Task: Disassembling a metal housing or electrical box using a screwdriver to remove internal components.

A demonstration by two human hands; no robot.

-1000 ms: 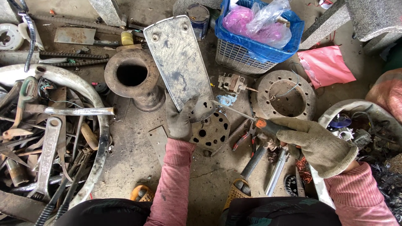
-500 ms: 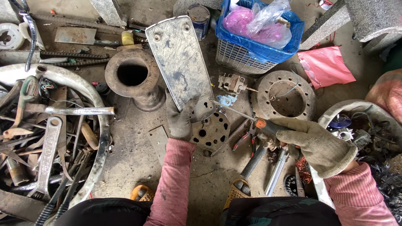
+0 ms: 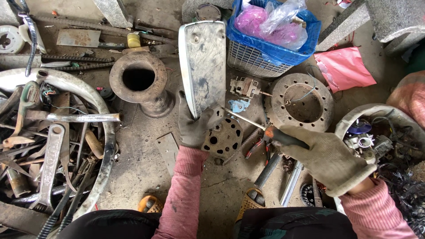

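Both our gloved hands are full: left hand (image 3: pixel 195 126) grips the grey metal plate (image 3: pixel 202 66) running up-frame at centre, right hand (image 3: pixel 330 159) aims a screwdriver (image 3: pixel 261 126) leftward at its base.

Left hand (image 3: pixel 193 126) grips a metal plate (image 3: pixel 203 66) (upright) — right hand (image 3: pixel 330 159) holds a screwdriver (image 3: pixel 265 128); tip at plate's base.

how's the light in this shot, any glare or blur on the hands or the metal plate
Head view: soft, even daylight with faint shadows; the metal plate shows a dull sheen, no harsh glare. Left hand and right hand with the screwdriver look sharp, no motion blur. Wide-lens bending curves the frame edges.
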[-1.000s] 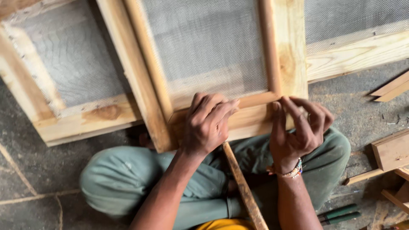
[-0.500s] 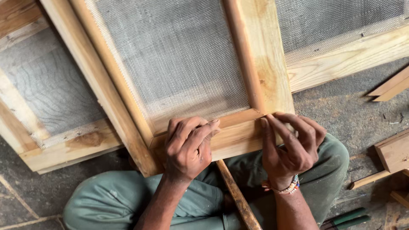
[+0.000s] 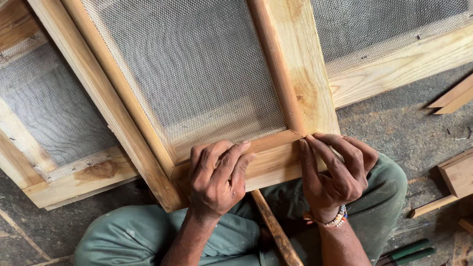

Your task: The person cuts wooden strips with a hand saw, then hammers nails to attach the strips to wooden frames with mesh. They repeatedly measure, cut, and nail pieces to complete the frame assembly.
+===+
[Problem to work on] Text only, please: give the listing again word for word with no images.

[Your response]
Task: Disassembling a metal housing or electrical box using a screwdriver to remove internal components.

A demonstration by two human hands; no robot.

-1000 ms: 
-500 ms: 
+0 ms: 

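Both our gloved hands are full: left hand (image 3: pixel 195 126) grips the grey metal plate (image 3: pixel 202 66) running up-frame at centre, right hand (image 3: pixel 330 159) aims a screwdriver (image 3: pixel 261 126) leftward at its base.

Left hand (image 3: pixel 193 126) grips a metal plate (image 3: pixel 203 66) (upright) — right hand (image 3: pixel 330 159) holds a screwdriver (image 3: pixel 265 128); tip at plate's base.

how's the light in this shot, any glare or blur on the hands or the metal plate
Head view: soft, even daylight with faint shadows; the metal plate shows a dull sheen, no harsh glare. Left hand and right hand with the screwdriver look sharp, no motion blur. Wide-lens bending curves the frame edges.
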[-1.000s] 
[-0.500s] 
[+0.000s] 

Your task: The person cuts wooden strips with a hand saw, then hammers nails to attach the strips to wooden frames with mesh. They repeatedly measure, cut, and nail pieces to complete the frame assembly.

The exercise has been finished.